From: Fox & Hounds
I received two calls from the Board of Equalization late this week claiming information in a story I wrote about the latest tobacco tax bill was wrong. The calls were from Venus Stromberg, spokeswoman, and Brian Miller, tax counsel.
SB 768, by state Sen. Kevin de León, D-Los Angeles, would increase the state’s cigarette tax another $2 a pack from the current 87 cents. That would be a 230 percent hike, to $2.87.
I wrote, “The State Board of Equalization has found that California will actually lose hundreds of millions of dollars in revenue if SB 768 passes. Even legislators have become weary of funding programs using tobacco tax revenue because of its instability.”
But the BOE employees who called me said the tax revenues actually will be more than a $300 million net gain through the special fund SB 768 will create.
Yet according to a study by the BOE itself, programs funded by cigarette taxes have experienced a “funding gap” due to cigarette sale decreases. And the revenue raised from the cigarette tax in California has decreased, according to a Federation of Tax Administrators study, “The Tax Burden on Tobacco.”
However, the BOE analysis of the tobacco tax which I linked to in my first story is terribly confusing and also makes it sound as if the state will take a hit.
What’s odd is the two BOE employees who called me were unusually defensive, and would not explain their agency’s analysis. I asked for a quote to explain their study, but instead one of them referred me to an analysis by the Senate Appropriations Committee.
While they are pushing for a correction, they would not give me more information or an official BOE quote for attribution.
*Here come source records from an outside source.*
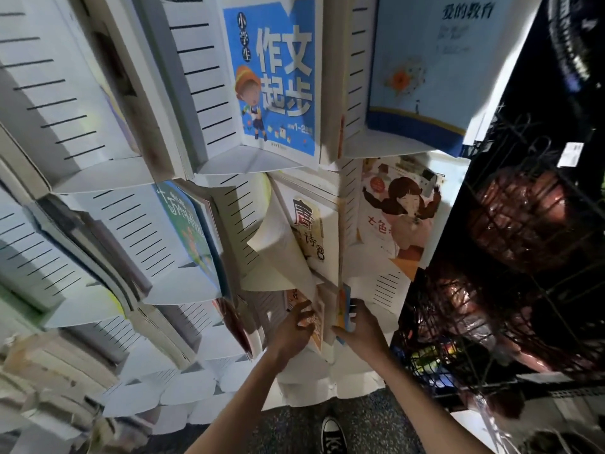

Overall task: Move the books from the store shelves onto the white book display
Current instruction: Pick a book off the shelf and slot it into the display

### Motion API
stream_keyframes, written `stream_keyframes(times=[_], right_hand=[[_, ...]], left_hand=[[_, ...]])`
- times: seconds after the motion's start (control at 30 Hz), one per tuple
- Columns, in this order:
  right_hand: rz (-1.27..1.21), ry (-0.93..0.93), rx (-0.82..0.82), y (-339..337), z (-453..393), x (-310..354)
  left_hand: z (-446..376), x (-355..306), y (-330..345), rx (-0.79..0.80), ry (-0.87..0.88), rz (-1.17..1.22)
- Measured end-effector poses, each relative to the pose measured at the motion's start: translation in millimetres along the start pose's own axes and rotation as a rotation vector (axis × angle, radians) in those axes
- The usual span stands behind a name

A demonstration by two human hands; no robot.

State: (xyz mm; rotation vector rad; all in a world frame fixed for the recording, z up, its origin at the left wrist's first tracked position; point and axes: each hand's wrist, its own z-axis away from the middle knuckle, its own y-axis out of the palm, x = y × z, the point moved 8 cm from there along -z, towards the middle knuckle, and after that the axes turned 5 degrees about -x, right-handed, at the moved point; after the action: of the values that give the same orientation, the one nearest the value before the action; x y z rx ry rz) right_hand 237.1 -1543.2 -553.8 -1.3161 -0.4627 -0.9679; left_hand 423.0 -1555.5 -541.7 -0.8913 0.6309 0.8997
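The white book display (209, 93) fills the view with slotted panels and angled pockets. My right hand (358, 326) grips a thin yellow and blue book (343, 306) on edge at a low pocket. My left hand (296, 326) rests with spread fingers on the orange-covered books (316, 322) in that same pocket. Above them a white book with red and black characters (314, 237) has its cover curling outward. A blue book with a cartoon child (275, 77) stands in an upper pocket.
A pale blue book (435, 60) and a book with a pigtailed girl (402, 221) fill the right pockets. A green book (186, 224) stands on the left. A dark wire rack with wrapped goods (510, 240) stands close on the right. My shoe (332, 435) is on the speckled floor.
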Motion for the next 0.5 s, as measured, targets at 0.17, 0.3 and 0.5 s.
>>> stream_keyframes(times=[0.17,0.3,0.5], right_hand=[[0.031,0.028,-0.032,-15,30,-5],[0.063,0.077,-0.067,-32,66,-11],[0.220,0.099,-0.196,-65,153,-15]], left_hand=[[15,0,-2,0.032,0.040,-0.113],[28,2,-7,0.017,0.108,-0.245],[80,-17,8,0.180,0.341,-0.597]])
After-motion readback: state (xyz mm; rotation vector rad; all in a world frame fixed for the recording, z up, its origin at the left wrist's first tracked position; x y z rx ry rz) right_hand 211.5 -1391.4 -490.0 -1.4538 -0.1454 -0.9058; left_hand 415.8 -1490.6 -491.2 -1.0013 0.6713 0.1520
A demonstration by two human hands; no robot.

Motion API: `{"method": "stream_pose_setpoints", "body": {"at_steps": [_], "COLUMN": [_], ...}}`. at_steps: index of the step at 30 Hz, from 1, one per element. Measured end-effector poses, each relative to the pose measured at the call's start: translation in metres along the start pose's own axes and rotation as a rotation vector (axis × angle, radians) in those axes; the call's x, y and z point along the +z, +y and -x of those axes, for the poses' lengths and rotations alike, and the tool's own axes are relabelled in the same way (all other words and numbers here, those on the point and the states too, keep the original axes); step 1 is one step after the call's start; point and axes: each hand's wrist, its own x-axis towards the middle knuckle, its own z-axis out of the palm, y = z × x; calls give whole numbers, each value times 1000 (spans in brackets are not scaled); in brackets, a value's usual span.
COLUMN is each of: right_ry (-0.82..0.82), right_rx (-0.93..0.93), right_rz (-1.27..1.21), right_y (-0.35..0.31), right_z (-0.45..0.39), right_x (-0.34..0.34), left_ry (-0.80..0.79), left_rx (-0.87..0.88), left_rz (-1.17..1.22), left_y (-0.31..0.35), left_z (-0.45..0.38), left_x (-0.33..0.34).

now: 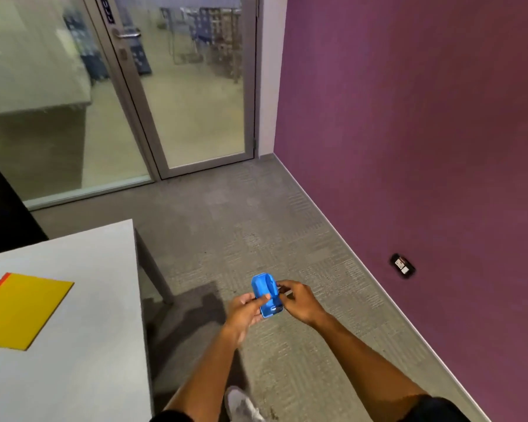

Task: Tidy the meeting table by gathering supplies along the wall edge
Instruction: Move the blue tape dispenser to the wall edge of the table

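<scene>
A shoe (244, 403) shows at the bottom edge, over carpet (256, 223). Above it, both hands hold a blue dispenser (267, 296) in the air beside the table (83, 345), not over it. The left hand (246, 312) cups it from below with the thumb curled across its side; the right hand (297, 301) pinches its right edge with bent fingers. To do this step well, I judge one hand should keep a firm hold while it is carried back over the tabletop and set down flat at the wall edge. A yellow pad (22, 309) lies on the table. Farther off stand a purple wall (424, 117), with a socket (403, 264) low down, and a glass door (192, 86).
</scene>
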Motion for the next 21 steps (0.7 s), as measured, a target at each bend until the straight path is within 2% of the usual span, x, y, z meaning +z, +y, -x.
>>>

The paragraph which the BOE employees referred to in the Senate Appropriations Committee analysis says:
“The Board of Equalization (BOE) estimates that this bill would result in a net cigarette tax revenue gain (nearly all of which would be special funds) of $355 million in 2013-14, and $1.4 billion in 2014-15. In addition, 2014-15 sales and use tax revenues would increase by $51 million, resulting from the higher excise tax.”
This doesn’t add up.
California’s Proposition 10 has seen its revenue slide every year. After voters passed Prop. 10 in 1999, the tobacco tax rose by 50 cents. But within two years, taxable sales dropped 26 percent, forcing many retailers out of business.
Because of the 2009 federal excise tax on tobacco, the maximum tax rate on large cigars has surged more than 700 percent and has already resulted in significant layoffs within the cigar industry, according to Stogie News.
In Michigan, the Mackinac Center for Public Policy did a study on the effects of cigarette tax increases on cigarette sales.
“Cigarette tax hikes come with harsh and real unintended consequences. Before reaching deeper into smokers’ pockets, state lawmakers should consider the deeper social costs of creating a lucrative black market for smuggled cigarettes,” wrote Michael D. LaFaive and Todd Nesbit, Ph.D. of the Mackinac Center.
“But state and local levies have grown so onerous in some parts of the country that they almost could be called ‘prohibition by price,’” according to the study. The study looked at cigarette smuggling into Michigan, where state taxes are $2 a pack — that is, less than the $2.87 California’s tobacco tax would be under SB 768. They found shocking results:
“And like other forms of prohibition, this one has led to a spike in smuggling-related criminal activity as smokers turn to illicit distribution channels. We estimate that for 2011, 29.3 percent of all cigarettes consumed in the Great Lake State were smuggled in.”
For SB 768, one bill analysis said:
“California tax-paid cigarette distributions have decreased dramatically over the past 30 years, both before and after passage of Proposition 10. Consequently, revenues for all funds supported by cigarette taxes have declined as well.”
Unfortunately for government budgets, revenue expectations from tobacco taxes tend to be chronically wrong. “Since 2003 there have been 57 cigarette tax increases across the nation and 68% of them have failed to meet projected revenues,” the Minnesota State News reported in 2011, when their state was faced with another tobacco tax increase. “In 2006, New Jersey raised cigarette taxes with the hope of pulling in $30 million in extra revenue each year. Not only did the tax hike fail to bring in extra revenue, but the state actually collected $20 million less in cigarette sales.”
New Jersey’s cigarette tax currently is $2.70 a pack, also less than the $2.87 it would be in California if SB 768 becomes law.
The Taxpayers Protection Alliance reports, “These types of ‘targeted’ tax increases harm small businesses and could result in smuggling, which would not only defeat the purpose of tax increase but also take away money from both those businesses and the state that they otherwise would have received without the proposed legislation.